La tension est vive à Bujumbura
Sécurité

@rib News, 19/05/2015 - Source ATS

 Des petits groupes de manifestants sont redescendus lundi dans les rues de Bujumbura, au Burundi, pour dénoncer la candidature à un troisième mandat du président Pierre Nkurunziza. Il a remplacé trois ministres : ceux de la Défense, des Affaires étrangères et du Commerce.

L'atmosphère était tendue dans la capitale burundaise, où des habitants ont fait état de tirs nourris durant la nuit. En milieu de matinée, des dizaines de manifestants essayaient de se rassembler sur les avenues des quartiers excentrés de Musaga, Nyakabyga et Cibitoke, mais ils étaient chassés par les tirs de sommation des militaire.

Pour la première fois depuis le début du mouvement, l'armée - et non la police - a été déployée pour assurer l'ordre. Elle était jusqu'ici perçue par les manifestants comme plus neutre que la police, jugée aux ordres du pouvoir.

L'armée face à elle-même

A Musaga, un face-à-face a même opposé deux unités de l'armée. Selon des témoins et des journalistes, la brigade spéciale de protection des institutions (unité d'élite de l'armée assurant la garde présidentielle) est arrivée en matinée dans ce quartier du sud de la capitale, où l'armée était déjà déployée.

Les membres de la brigade, coeur des forces restées loyales à Pierre Nkurunziza, ont tiré en l'air, dispersant temporairement quelque 200 manifestants opposés au troisième mandat du président. Des soldats de l'autre unité sont alors intervenus pour demander à leurs collègues d'arrêter de tirer.

Les deux groupes se sont fait face, levant leurs armes en l'air ou se pointant même directement, selon des témoins. Le chef d'état-major adjoint de l'armée Fabien Nzisabira a dû se déplacer pour calmer le jeu.

Plus de 100'000 réfugiés

Le pays a basculé dans une grave crise politique à la suite de la décision de M. Nkurunziza de briguer un troisième mandat présidentiel, violant selon l'opposition la Constitution et les accords de paix d'Arusha qui ont mis à la fin la guerre civile de 1993-2005.

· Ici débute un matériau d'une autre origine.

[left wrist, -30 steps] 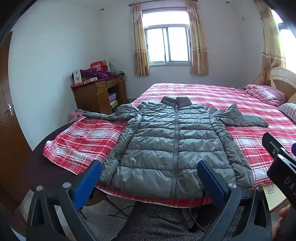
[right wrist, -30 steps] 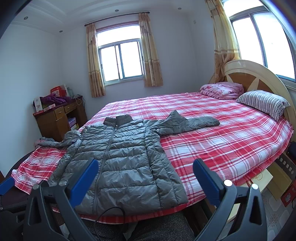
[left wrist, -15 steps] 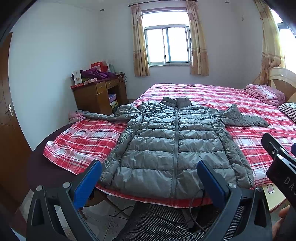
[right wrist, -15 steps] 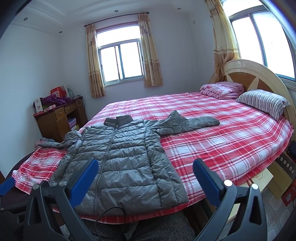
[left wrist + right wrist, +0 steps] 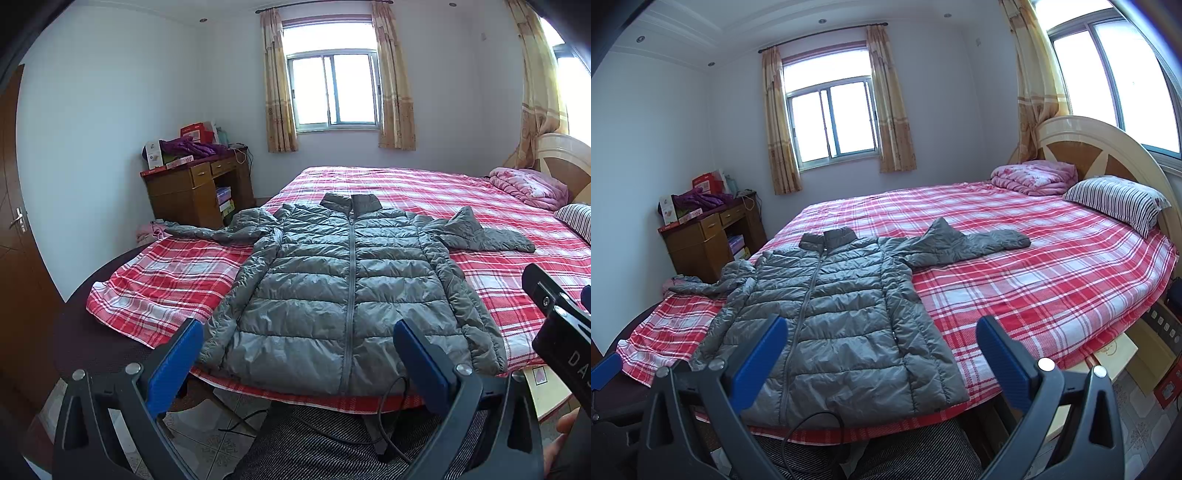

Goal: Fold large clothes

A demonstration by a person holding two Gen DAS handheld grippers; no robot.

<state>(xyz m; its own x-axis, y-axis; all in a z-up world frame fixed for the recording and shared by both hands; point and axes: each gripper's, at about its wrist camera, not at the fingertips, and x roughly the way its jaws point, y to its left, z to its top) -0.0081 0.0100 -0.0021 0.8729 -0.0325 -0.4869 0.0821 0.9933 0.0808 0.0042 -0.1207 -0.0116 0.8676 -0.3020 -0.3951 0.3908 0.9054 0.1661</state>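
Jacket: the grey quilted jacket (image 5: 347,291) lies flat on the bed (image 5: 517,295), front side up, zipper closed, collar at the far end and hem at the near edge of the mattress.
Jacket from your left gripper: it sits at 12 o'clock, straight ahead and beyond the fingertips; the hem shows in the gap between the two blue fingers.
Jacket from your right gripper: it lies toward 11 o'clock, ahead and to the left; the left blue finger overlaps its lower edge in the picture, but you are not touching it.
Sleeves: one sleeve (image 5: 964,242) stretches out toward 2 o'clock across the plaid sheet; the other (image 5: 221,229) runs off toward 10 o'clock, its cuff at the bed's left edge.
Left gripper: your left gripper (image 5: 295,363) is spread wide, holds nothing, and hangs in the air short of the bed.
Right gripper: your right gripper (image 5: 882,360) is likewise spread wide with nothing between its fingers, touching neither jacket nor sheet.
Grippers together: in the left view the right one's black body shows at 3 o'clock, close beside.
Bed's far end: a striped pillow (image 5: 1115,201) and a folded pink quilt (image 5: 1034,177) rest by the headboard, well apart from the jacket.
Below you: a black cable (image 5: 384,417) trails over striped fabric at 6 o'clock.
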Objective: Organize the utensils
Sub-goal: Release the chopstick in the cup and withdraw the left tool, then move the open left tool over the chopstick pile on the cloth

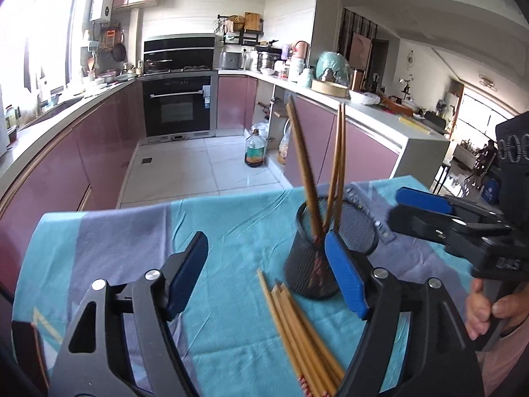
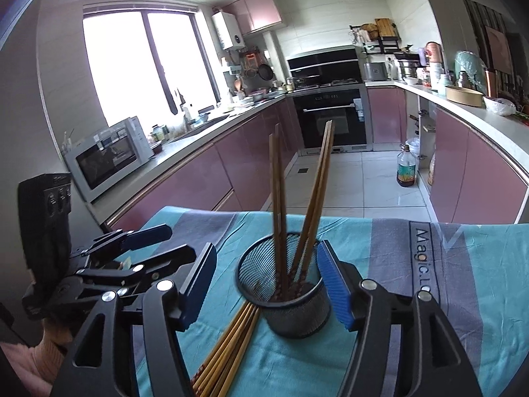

L'intéressé prétend que son premier mandat (2005-2010) ne doit pas être pris en compte puisqu'il n'avait pas été élu au suffrage universel direct mais désigné par le Parlement.

Plus de 100'000 Burundais se sont réfugiés ces dernières semaines dans les pays voisins, notamment le Rwanda, la Tanzanie et la République démocratique du Congo (RDC).

Les pays des Grands Lacs, réunis en sommet extraordinaire lundi en Angola, ont de leur côté condamné la tentative de coup d'Etat contre le président burundais Pierre Nkurunziza et défendu sa «légitimité» par la voix du président José Eduardo dos Santos. Il a aussi appelé à l'organisation des élections législatives et présidentielles au Burundi malgré la crise actuelle.

Les pays des Grands Lacs ont aussi annoncé l'envoi d'une délégation au Burundi et appelé à une sortie de crise afin de permettre le retour des réfugiés qui ont fui dans les pays voisins.

Premières évacuations

Dimanche, les Etats-Unis ont aidé à évacuer du Burundi des citoyens américains, canadiens et d'autres ressortissants, a annoncé le département d'Etat. Les Etats-Unis ont reçu des demandes d'aide de la part de «plusieurs missions diplomatiques».

De son côté, Berne a fermé mercredi dernier à titre provisoire le Bureau de la Coopération Suisse et Agence consulaire de Bujumbura. «Les employés ont été priés de rester chez eux. Ils sont tous en sécurité», a fait savoir à l'ats le Département fédéral des affaires étrangères (DFAE). Sur son site internet, le département déconseille tout voyage au Burundi qui ne serait pas urgent.